Major General Michael Simon Hindmarsh  (born 1956) is an Australian military officer, who holds a senior position within the United Arab Emirates Armed Forces, commanding its elite force known as the Presidential Guard. A retired senior officer of the Australian Army, he spent over 30 years with the Australian Defence Force, during which time he served as Special Operations Commander Australia from 2004 to 2008, and as Commander of Joint Task Force 633 in the Middle East Area of Operations from March 2008 to January 2009. He retired from the Australian Army in mid-2009, and joined the United Arab Emirates Armed Forces as a special advisor and later, a commander of the UAE Presidential Guard, which is a  UAE Armed Forces formation that includes both conventional and special forces units.

Military career

Australia
Mike Hindmarsh entered the Royal Military College, Duntroon in 1976, graduating into the Royal Australian Infantry Corps in 1978.

Hindmarsh saw regimental service as a Platoon Commander with the 2nd/4th Battalion, Royal Australian Regiment and as a Troop Commander, Squadron Commander and Commanding Officer with the Special Air Service Regiment (SASR). Other appointments included: SO3 Operations at HQ Land Command; SO2 Training at HQ UK Special Forces; SO1 Operations at HQ Special Forces; and Brigade level tactics instructor at the Land Warfare Centre.

As Commanding Officer of the SASR, Hindmarsh commanded the ANZAC Special Operations Force detachment to Operation Pollard in Kuwait during 1998. Hindmarsh was later appointed to command the Special Operations Component on Operation Bastille and Operation Falconer in the Iraq War.
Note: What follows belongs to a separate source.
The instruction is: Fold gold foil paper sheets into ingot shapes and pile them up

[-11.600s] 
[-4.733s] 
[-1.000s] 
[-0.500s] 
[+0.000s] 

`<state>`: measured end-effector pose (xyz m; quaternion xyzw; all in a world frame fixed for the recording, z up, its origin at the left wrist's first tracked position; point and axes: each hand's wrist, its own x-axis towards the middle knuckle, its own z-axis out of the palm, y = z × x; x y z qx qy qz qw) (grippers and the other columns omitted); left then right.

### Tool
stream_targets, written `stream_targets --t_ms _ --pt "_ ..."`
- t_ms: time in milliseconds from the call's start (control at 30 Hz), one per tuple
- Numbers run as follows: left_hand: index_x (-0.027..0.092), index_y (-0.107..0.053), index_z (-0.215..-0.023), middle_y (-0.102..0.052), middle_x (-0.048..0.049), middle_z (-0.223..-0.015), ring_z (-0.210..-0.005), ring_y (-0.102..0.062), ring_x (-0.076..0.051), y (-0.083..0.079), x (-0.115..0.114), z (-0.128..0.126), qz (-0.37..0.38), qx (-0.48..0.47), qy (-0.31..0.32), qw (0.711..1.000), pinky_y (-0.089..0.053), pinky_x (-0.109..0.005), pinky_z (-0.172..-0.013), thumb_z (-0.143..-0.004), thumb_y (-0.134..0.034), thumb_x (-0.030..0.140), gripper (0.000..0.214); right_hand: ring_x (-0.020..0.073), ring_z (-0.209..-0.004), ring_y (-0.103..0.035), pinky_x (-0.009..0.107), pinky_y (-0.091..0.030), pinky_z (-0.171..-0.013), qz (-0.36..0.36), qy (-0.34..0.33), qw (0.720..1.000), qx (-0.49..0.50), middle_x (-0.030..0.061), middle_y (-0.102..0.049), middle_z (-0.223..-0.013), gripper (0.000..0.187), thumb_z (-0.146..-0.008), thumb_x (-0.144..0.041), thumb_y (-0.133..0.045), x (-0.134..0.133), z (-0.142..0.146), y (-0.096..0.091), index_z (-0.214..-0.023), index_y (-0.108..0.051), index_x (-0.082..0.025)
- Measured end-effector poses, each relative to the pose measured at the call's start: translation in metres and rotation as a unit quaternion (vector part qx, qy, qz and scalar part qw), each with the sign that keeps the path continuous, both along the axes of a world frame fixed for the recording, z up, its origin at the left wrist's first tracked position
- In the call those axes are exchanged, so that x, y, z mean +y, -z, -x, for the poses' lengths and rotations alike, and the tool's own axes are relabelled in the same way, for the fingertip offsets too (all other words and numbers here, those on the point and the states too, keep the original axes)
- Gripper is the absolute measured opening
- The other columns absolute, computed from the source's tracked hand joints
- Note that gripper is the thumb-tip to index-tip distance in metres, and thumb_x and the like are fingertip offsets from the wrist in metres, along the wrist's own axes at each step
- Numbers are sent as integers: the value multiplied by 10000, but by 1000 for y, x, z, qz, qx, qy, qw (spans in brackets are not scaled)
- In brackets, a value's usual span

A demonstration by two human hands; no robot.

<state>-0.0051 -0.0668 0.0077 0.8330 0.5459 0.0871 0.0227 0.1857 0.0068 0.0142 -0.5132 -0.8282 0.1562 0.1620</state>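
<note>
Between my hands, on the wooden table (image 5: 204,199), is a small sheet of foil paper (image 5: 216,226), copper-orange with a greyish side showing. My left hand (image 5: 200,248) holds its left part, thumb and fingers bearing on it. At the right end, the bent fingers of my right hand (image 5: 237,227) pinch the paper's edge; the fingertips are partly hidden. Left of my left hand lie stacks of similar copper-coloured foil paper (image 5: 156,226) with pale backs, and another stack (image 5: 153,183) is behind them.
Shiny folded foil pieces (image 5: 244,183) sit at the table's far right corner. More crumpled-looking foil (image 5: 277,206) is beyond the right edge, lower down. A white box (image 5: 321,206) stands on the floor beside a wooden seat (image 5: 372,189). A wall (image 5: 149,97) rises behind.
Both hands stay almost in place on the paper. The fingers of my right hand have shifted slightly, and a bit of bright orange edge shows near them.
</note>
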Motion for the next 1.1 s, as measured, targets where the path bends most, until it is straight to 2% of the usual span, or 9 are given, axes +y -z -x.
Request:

He was appointed a Member of the Order of Australia for his distinguished leadership in this position.

He served as the Commander of the Australian Special Operations Command from October 2004 to February 2008. He was appointed an Officer of the Order of Australia in the Australia Day Honours of 2008 for his distinguished service in that position.

Hindmarsh assumed command of Australian Forces in the Middle East Area of Operations in an official ceremony on 1 March 2008; he succeeded Major General Mark Evans in this position. His tour ended on 12 January 2009, at which time he was succeeded by Major General Mark Kelly. For his "distinguished command and leadership in action in the Middle East", Hindmarsh was awarded the Distinguished Service Cross.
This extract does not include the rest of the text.